Modern GA4 implementations (July 2024+) use session_traffic_source_last_click for clean session attribution. For compatibility with older data or properties that haven’t been updated, the COALESCE approach picks up whichever source field is populated. See GA4 Traffic Source Fields for the full picture of GA4’s attribution field landscape.

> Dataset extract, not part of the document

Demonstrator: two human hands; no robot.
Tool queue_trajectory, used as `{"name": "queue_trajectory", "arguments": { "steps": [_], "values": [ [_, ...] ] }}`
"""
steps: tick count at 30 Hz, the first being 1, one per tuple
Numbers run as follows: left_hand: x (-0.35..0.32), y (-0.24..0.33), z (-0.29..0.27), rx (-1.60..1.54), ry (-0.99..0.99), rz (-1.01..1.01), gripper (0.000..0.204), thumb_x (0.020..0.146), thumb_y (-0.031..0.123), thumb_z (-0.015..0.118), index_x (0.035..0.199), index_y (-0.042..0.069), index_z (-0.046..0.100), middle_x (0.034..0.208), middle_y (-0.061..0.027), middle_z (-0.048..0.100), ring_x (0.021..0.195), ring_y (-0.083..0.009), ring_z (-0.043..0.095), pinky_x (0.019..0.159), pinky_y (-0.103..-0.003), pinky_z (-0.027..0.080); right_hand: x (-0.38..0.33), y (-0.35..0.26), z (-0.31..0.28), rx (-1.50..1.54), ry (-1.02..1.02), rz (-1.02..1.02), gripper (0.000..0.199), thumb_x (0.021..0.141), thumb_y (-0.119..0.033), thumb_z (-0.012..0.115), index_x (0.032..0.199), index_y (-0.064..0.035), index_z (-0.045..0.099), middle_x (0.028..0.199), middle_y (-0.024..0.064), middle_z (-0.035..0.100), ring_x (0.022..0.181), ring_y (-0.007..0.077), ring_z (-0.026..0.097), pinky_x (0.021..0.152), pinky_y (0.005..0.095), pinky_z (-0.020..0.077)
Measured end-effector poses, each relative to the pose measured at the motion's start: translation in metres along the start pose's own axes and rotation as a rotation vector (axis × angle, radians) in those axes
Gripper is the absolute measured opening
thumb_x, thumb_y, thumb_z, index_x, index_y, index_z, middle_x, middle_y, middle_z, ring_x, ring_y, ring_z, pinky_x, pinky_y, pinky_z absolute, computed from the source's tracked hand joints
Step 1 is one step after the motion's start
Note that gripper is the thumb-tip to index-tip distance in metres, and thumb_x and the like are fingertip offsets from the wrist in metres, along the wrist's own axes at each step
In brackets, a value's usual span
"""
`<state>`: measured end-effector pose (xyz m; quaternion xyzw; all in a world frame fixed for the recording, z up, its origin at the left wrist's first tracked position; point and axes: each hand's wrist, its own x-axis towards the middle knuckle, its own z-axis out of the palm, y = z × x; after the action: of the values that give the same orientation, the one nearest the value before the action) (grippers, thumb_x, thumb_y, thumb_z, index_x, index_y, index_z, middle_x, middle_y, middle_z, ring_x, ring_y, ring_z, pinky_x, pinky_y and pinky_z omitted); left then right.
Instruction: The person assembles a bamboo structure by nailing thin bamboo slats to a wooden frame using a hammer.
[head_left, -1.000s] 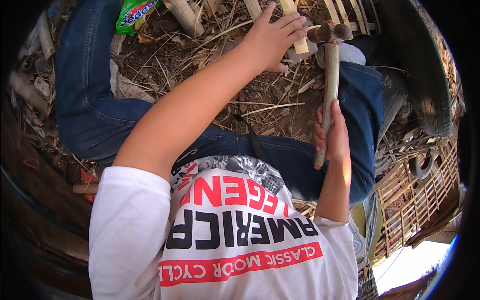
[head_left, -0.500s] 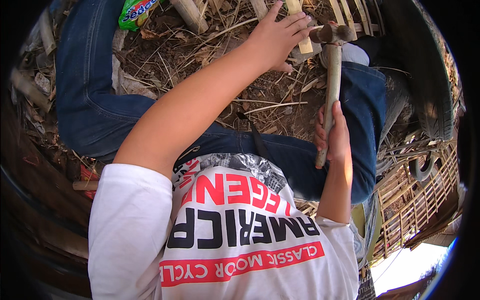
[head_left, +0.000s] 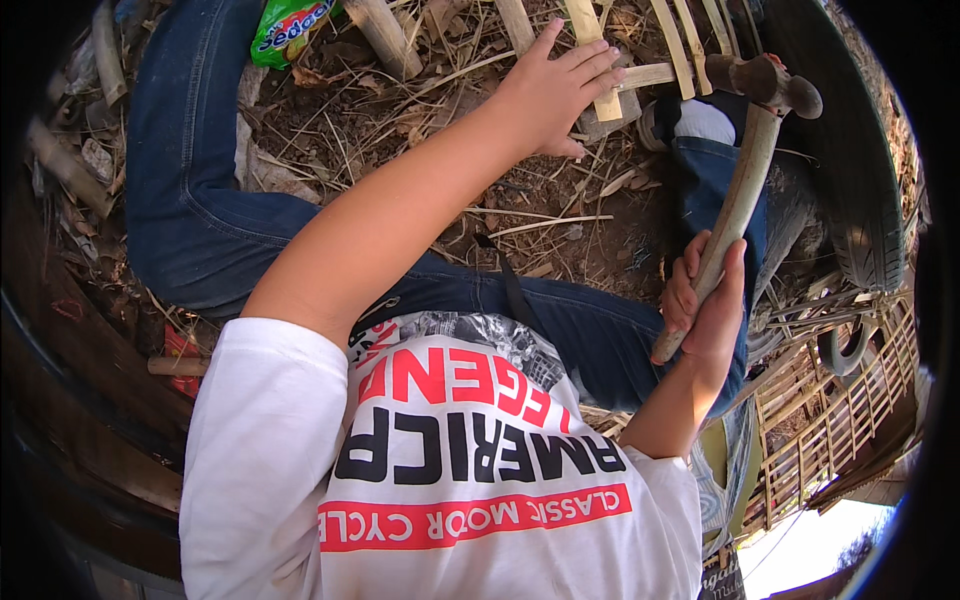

What Downstream Models Get

With int__ga4__events_sessionized as their source, mart models need only simple aggregations:

-- Session mart: just GROUP BY
SELECT
session__key,
ANY_VALUE(session__landing_page) AS session__landing_page,
ANY_VALUE(session__channel_grouping) AS session__channel_grouping,
ANY_VALUE(session__has_purchase) AS session__has_purchase,
COUNT(*) AS session__events
FROM int__ga4__events_sessionized
GROUP BY session__key

Event-level questions that would require joins against separate session tables now work as simple filters:

-- Events in converting sessions
SELECT * FROM int__ga4__events_sessionized
WHERE session__has_purchase = 1
AND event__name != 'purchase'
ORDER BY session__key, event__sequence_number

One intermediate model with pre-computed session context enables flexible event-level and session-level analysis without joins in downstream models.